Often performed in the Empire and in South Africa in the late 19th century.

1866: Performed on 26 March by the Leroy-Duret Company in the Theatre Royal, Cape Town, with Medea ().

1867: Performed as 3 April by the 9th Regiment in the Theatre Royal, Cape Town, with The Rose of Ettrick Vale (Ward).

1867 September 23: Performed by the Port Elizabeth Dramatic Club at the Theatre Royal, (aka New Theatre, The Barn, The Old Barn). Cast: Messrs Mortimer, Melville, Bolton, Linden, Mrs Linden and Mrs Charles.

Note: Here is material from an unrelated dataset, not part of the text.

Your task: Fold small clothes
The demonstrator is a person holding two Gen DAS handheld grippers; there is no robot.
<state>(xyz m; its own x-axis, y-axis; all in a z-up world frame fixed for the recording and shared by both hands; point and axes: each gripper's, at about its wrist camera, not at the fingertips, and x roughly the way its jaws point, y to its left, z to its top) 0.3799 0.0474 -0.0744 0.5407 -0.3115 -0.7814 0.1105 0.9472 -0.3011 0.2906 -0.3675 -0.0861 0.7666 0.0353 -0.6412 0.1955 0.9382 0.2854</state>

1869: Probably the text performed in February on Robben Island by an amateur company (of patients and possibly medical staff, apparently), with The Boots at the Swan (Selby), and supported by the Robben Island Brass Band. It is reported that 150 visitors had travelled to the island by boat for the occasion, to swell the audience for the evening's entertainment to 250.

1873: Possibly first performed in mainland Cape Town itself in English by Disney Roebuck on 6 December 1873.

1882: The Student's Debating Society did a performance as part of their end-of-year "entertainment" in the Masonic Lodge in Cape Town, 24 November 1882.

1898: The Afrikaans version, called Een Misverstand, translated by G.P. du Toit, was performed by the Gedenkschool der Hugenoten in Paarl on 10 December 1898, as part of an "entertainment". Binge (1969) maintains this was the first programme he could find of a performance in Afrikaans, though the programme listed it as a "Dutch Play". The author, who had an actor in the play, later assured him it had been in Afrikaans.

1914: Performed in Afrikaans on 28 September 1914 by the Debating Society of Nooitgedacht South in the Oudtshoorn district.



Allardyce Nicoll, History of English Drama 1660-1900: pp. Vol V: 625[2] Eastern Province Herald, September 24, 1867.

Ludwig Wilhelm Berthold Binge. 1969. Ontwikkeling van die Afrikaanse toneel (1832-1950). Pretoria: J.L. van Schaik: pp.27, 43

F.C.L. Bosman. 1980. Drama en Toneel in Suid-Afrika, Deel II, 1856-1916. Pretoria: J.L. van Schaik: pp. 203, 259, 284, 309, 327, 339.